Никита неопределённо махнул рукой: нужно мол. Они быстро поели и вышли во двор. Несмотря на ранний час, старый Кожем уже был на своем месте: приглядывал за работниками. Завидев издали друзей, он негромко окрикнул их:
— Че, надоело баклуши бить?
— Бать! — позвал старика Никита. — Дело к тебе есть!
— Говори, — заинтересованно произнес старик.
— У Морозки обещание осталось невыполненное, он его деду перед смертью дал!
— Дал слово держи! — согласился Кожем. — А я чем могу помочь?
— Ему нужно на Буян-остров для этого попасть!
Кожем озадаченно почесал седую голову:
— И сколь быстро тебе туды надобно?
— Чем быстрей, тем лучше! — не медля, выпалил Морозко.
— Хм! Задал ты мне задачку! — задумался старик. — Хотя постой, завтра в Новгород с товаром отправляется мой старый приятель Оркель. Доберёшься с ним до Ключ-города. В Смоленске есть друг закадычный, отпишу ему грамоту, он поможет до моря Варяжского добраться.
— Ну, батя, — расцвел Кожемяка, — ну…
Он схватил старика в охапку и принялся скакать с ним по двору.

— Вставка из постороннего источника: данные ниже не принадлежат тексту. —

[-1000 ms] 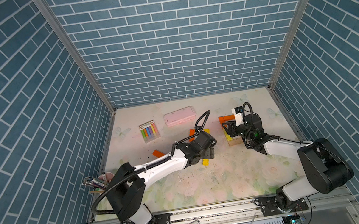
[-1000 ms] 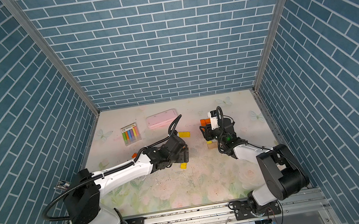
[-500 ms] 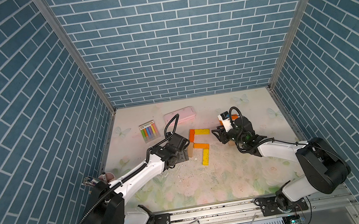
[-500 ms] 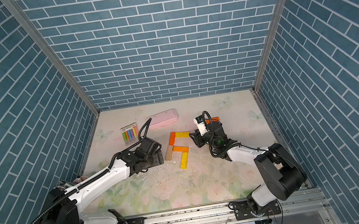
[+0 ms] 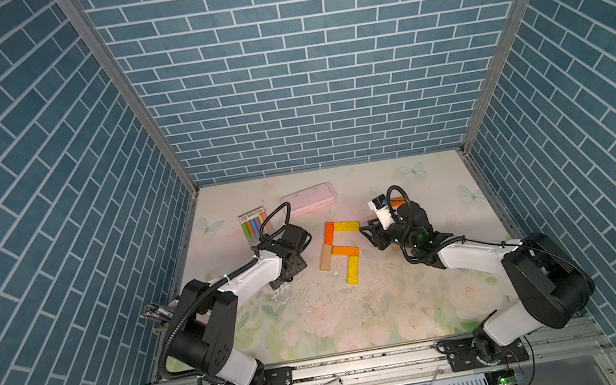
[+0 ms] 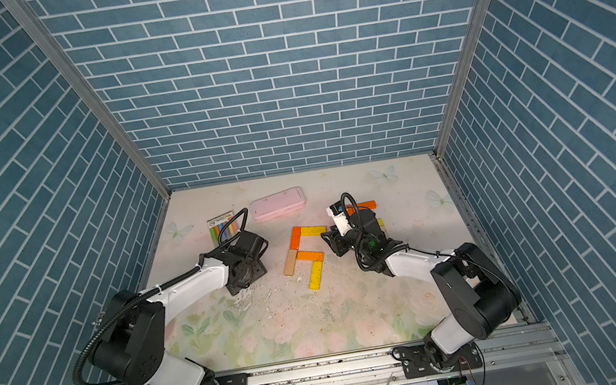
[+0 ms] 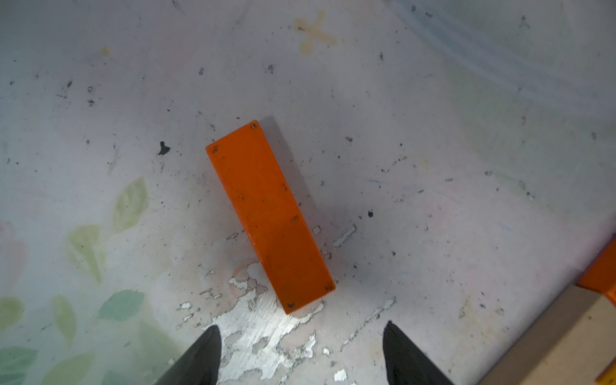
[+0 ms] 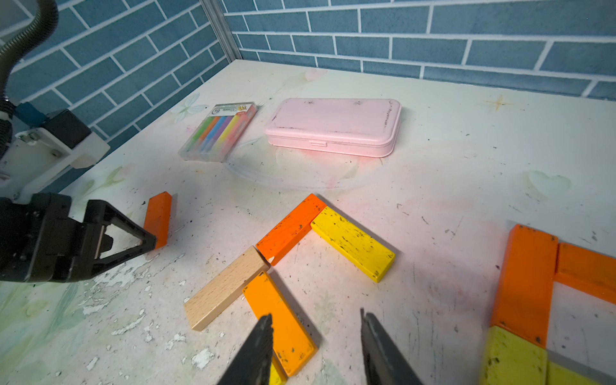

— Отпусти, — отбивался старик, — раздавишь, шут тебя задери! Такой телок вымахал!
Никита бережно поставил отца на землю.
— Только это, батя, — тихо, но твердо сказал он, отводя взгляд, — я с Морозкой пойду!
Старик на мгновение опешил, затем, пристально глядя сыну в глаза, спросил:
— Ты это серьезно?
— Серьезно! — ответил Никита. — Мне Морозко помог в трудную минуту, и я его не брошу!
Кожем потух, словно догоревшая свеча, и тяжело вздохнул.
— Ну и чего мы матери скажем? — устало произнес он.
— Бать, но ты же понимаешь! — голос Никиты предательски дрожал.
— Понимаю, сынок, понимаю! Сам такой был! Мать жалко, она на тебя еще наглядеться как следует не успела, а ты уже…
Старик развернулся и тяжёлой поступью вошел в дом.